January 18, 2026

THE LEOPARD GARBED SHEPHERD: Jeopardy of The Flocks.

Dr. Dayo Kayode

In the savannah of Nigeria’s political and social landscape stands a shepherd draped in the skin of a leopard, a ruler who speaks the language of protection but governs in an era marked by hunger, fear, and exhaustion. This image captures the paradox confronting over 220 million Nigerians today: a nation led by authority, yet besieged by economic suffocation and relentless insecurity.

The flock is restless. The grass is thinning. And the predators grow bolder.

Economic Reforms and the Excruciating Hardship.

Undoubtedly, Nigeria’s economy has become an arena of painful adjustments. Though the removal of fuel subsidy in 2023 was described as inevitable, saving the government an estimated ₦4 to 7 trillion annually; however, the shock to the masses was immediate where petrol prices rose by over 300% within weeks which, invariably doubled or tripled transport fares nationwide; with food inflation crossing 35% in 2024, the highest in more than three decades subsequently, making inflation to surge beyond 33%, eroding wages and savings without any visible respite for the citizenry.

Additionally, what is the rationale behind government through NNPC spending a whooping questionable N17.5 trillion on pipeline security in just one year?; an amount that was previously spent on fuel subsidy for more than 12 years. Imagining the level of respite with succor this amount can give to the citizenry can never be overemphasized. What can this be ascribed to when using the mouth to share the meat that belongs to all?

The World Bank estimates that over 104 million Nigerians presently live in multidimensional poverty. Essentially, millions of Nigerians cannot sustainably afford food, healthcare, shelter, or education. Contemporary situations has shown that, in Kano, daily bread that sold for ₦500 now sells for ₦1,300 while in Lagos, commercial transport fares rose by 150–250%; so also in Benue and Niger states, farmers have abandoned fields due to insecurity and high fertilizer costs, cutting food supply further.

The naira devaluation from about ₦460/$1 to over ₦1,500/$1 at various points has crushed import dependent businesses where manufacturers reported production costs rising by 120–180%, consequently forcing layoffs and closures.
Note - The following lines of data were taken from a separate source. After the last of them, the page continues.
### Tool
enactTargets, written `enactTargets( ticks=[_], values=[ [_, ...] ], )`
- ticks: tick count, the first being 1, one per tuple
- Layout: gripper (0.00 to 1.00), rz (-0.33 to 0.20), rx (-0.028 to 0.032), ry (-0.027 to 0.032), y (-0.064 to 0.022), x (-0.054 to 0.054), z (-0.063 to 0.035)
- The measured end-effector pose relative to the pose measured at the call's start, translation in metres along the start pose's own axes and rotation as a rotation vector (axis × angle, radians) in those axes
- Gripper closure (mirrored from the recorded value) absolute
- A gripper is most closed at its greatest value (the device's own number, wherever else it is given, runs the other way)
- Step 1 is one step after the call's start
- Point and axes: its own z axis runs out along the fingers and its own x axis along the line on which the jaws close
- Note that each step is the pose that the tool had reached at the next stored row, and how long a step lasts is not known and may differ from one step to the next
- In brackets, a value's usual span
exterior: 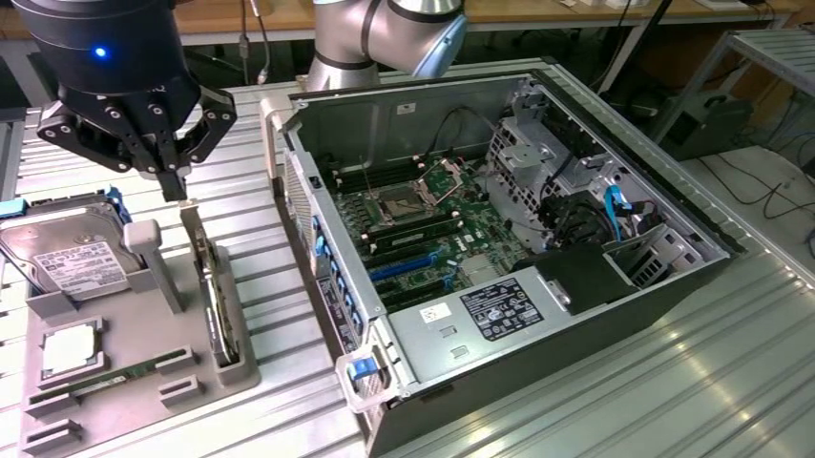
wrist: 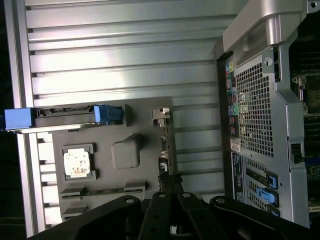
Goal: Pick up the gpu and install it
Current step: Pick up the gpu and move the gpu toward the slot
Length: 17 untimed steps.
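While together over one upright gpu [exterior: 209, 279], one pincer [exterior: 176, 191]; one hard drive [exterior: 71, 260], one memory stick [exterior: 114, 374] alongside

metal table [exterior: 713, 382] | on it: grey tray [exterior: 128, 332], open computer case [exterior: 586, 353]

A robotics lab or assembly workshop is indicated. A ribbed aluminium table [exterior: 713, 382] is seen beneath the hand [exterior: 176, 186], and an opened computer case [exterior: 510, 239] is laid on its side beside the hand. A grey fixture tray [exterior: 147, 329] of computer parts is set directly below it. Wooden workbenches [exterior: 548, 14] hung with cables [exterior: 259, 43] are seen well beyond the hand.
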Motion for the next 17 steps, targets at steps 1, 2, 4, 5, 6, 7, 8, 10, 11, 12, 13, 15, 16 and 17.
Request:
enactTargets(
  ticks=[1,2,4,5,6,7,8,10,11,12,13,15,16,17],
  values=[
    [0.89,0.0,0.0,0.0,0.0,0.0,0.0],
    [0.83,0.0,0.0,-0.0001,0.0,0.0,0.0],
    [0.77,0.0,0.0,0.0,0.0,0.0001,0.0],
    [0.71,0.0,0.0,0.0,0.0,0.0001,0.0],
    [0.64,0.0,0.0,0.0,0.0,0.0001,0.0],
    [0.58,0.0,0.0,0.0,0.0,0.0001,0.0],
    [0.58,0.0,0.0,0.0,0.0,0.0001,0.0],
    [0.52,0.0,0.0,0.0,0.0,0.0001,0.0],
    [0.52,0.0,0.0,0.0,0.0,0.0001,0.0],
    [0.52,0.0,0.0,0.0,0.0,0.0001,0.0],
    [0.52,0.0,0.0,0.0,0.0,0.0001,0.0],
    [0.52,0.0,0.0,0.0,0.0,0.0001,0.0],
    [0.52,0.0,0.0,0.0001,0.0,0.0001,0.0],
    [0.52,0.0,0.0,0.0001,0.0,0.0001,0.0]
  ],
)
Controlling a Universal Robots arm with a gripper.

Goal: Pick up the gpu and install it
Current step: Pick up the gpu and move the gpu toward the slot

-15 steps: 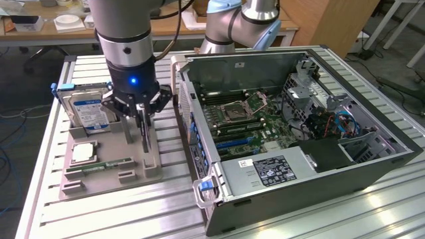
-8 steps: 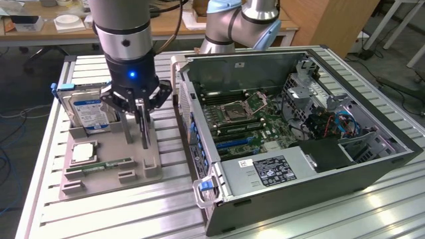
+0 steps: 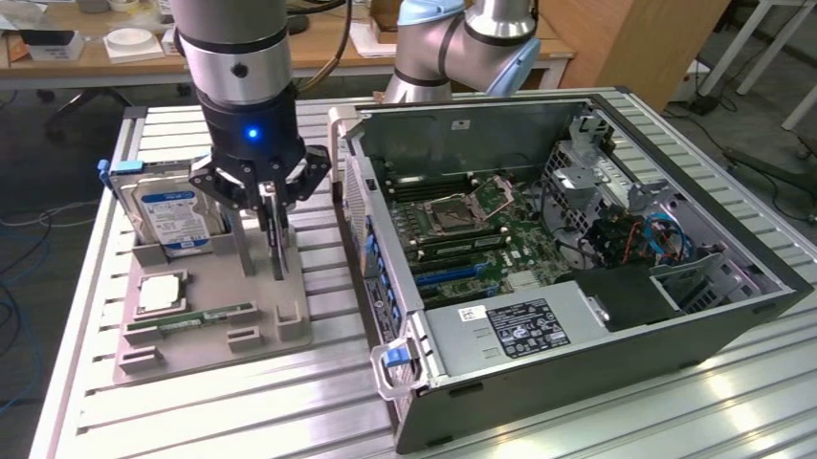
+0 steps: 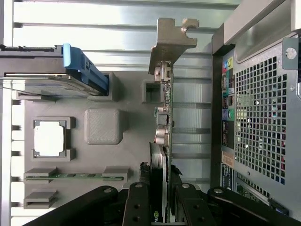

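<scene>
your gripper [image 3: 267,203] is clenched on the gpu [image 4: 166,123], pinching the card's top edge from both sides. the card stands upright on edge at the grey tray [image 3: 217,292], just beside the open pc case [image 3: 600,368], closer to it than the hard drive [image 3: 172,215].

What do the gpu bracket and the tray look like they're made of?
The gpu bracket looks like thin sheet metal: dull silver-grey, notched, with a bent tab. The tray is probably printed plastic: matte beige-grey, fine texture on its raised block.
</scene>
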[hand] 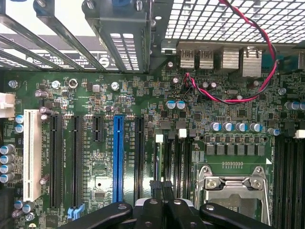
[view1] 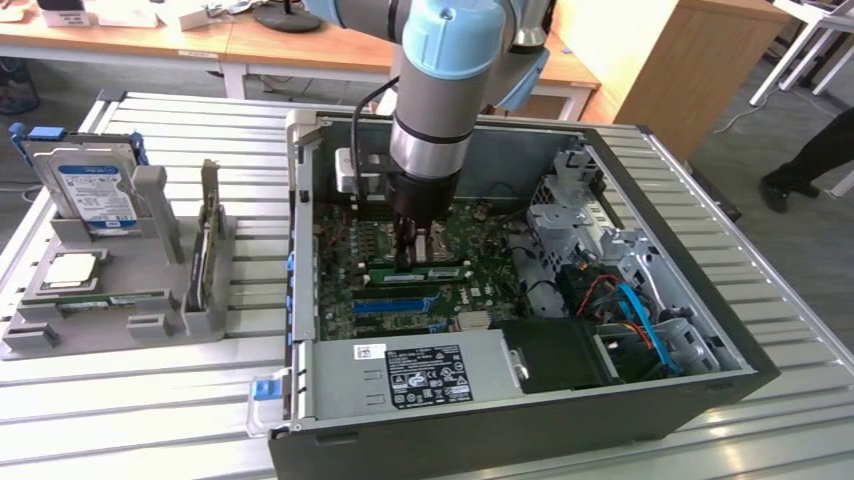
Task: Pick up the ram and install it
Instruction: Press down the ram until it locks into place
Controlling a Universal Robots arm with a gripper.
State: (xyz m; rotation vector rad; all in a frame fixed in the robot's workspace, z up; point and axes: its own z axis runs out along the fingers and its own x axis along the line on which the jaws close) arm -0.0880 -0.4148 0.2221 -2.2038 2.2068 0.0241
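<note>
One pincer [hand: 161, 187] I see closed tight, empty, low over the green board [hand: 143, 95]; a ram [view1: 418, 270] sits slotted just below it.

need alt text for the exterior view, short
A robot arm reaches into an open computer case, its shut gripper low over the motherboard beside a green ram stick lying in a slot. On the exterior view's left, a grey rack holds a hard drive.

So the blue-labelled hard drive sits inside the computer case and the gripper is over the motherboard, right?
Not quite. The exterior view shows the hard drive standing in the grey holder outside the computer case, on that view's left. The gripper is over the motherboard.
</note>
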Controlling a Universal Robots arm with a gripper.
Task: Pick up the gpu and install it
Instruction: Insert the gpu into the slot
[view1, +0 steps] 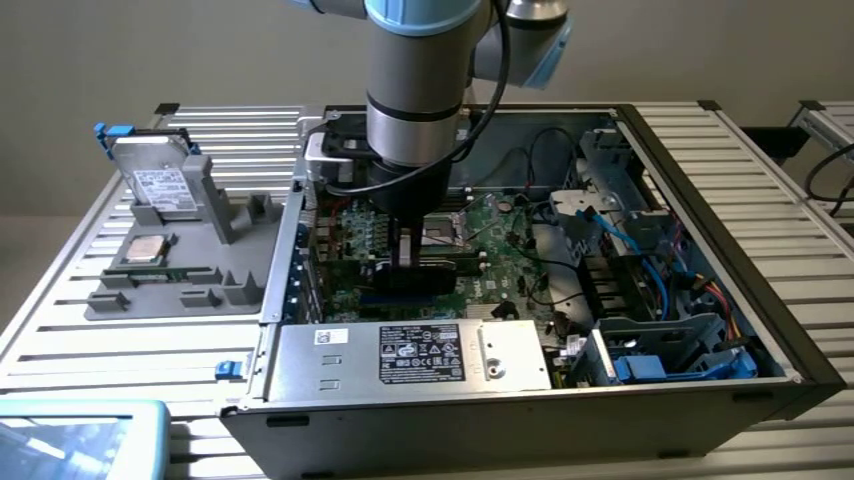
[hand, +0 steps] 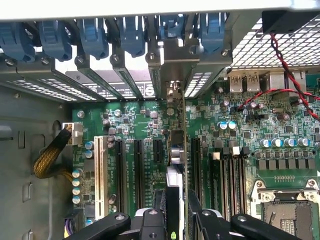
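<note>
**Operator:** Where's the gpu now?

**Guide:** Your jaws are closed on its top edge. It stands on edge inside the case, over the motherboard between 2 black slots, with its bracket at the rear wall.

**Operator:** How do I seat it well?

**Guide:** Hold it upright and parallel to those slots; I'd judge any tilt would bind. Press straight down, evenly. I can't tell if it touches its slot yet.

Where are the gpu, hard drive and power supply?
gpu (hand: 173, 205): wrist view, on its black face, seen edge-on.
hard drive (view1: 160, 188): exterior view, on its white label.
power supply (view1: 419, 354): exterior view, on its top label.
</note>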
Inclusively, youth unemployment has remained above 33% with underemployment affecting another 20/25% while over 2million Nigerians migrate yearly through legal and irregular routes.

Invariably, while macro-economic indicators are being defended from Abuja, the grassroots economy withers consequentially.

Deductions from these indices has to do with intentional weaponization of hardships and poverty towards perpetuation of lordship on the flocks, strangulation of the flocks against any form of strong future challenges, covering up of the shepherd’s lack of integrity and inconsistencies in directional policy idiocy.

A Bewildered Nation: The Skyrocketing Spate of Violence.

Economic hardship is matched by an epidemic of insecurity. Nigeria today ranks among the most terror afflicted countries in the world. Where over 63,000 violent deaths from insurgency, banditry and communal clashes were recorded since 2009; with more than 1 million people displaced internally in addition to another estimated 75–85% of rural farmers in high risk zones that have abandoned full scale farming while Nigeria remains one of the global kidnapping capitals.

In the North West, armed bandits control forests across Zamfara, Katsina, Sokoto, and Niger whereby the communities pay bandits’ tax to survive. Likewise, the North-East is experiencing both Boko Haram and ISWAP attacks despite military offensives with festering farmer/herder conflicts in Benue, Plateau, and Nasarawa where thousands of cultivated farms have been destroyed. The sit at home orders, cult violence, and targeted killings disrupting economic and social lives in the South East cannot be over looked.

Despite incessant increments in security allocations that now exceeds N3 trillion annually, there had in recent weeks been increases in schoolchildren, travelers, farmers and clerics’ abductions. Our highways are now invariably corridors of fear.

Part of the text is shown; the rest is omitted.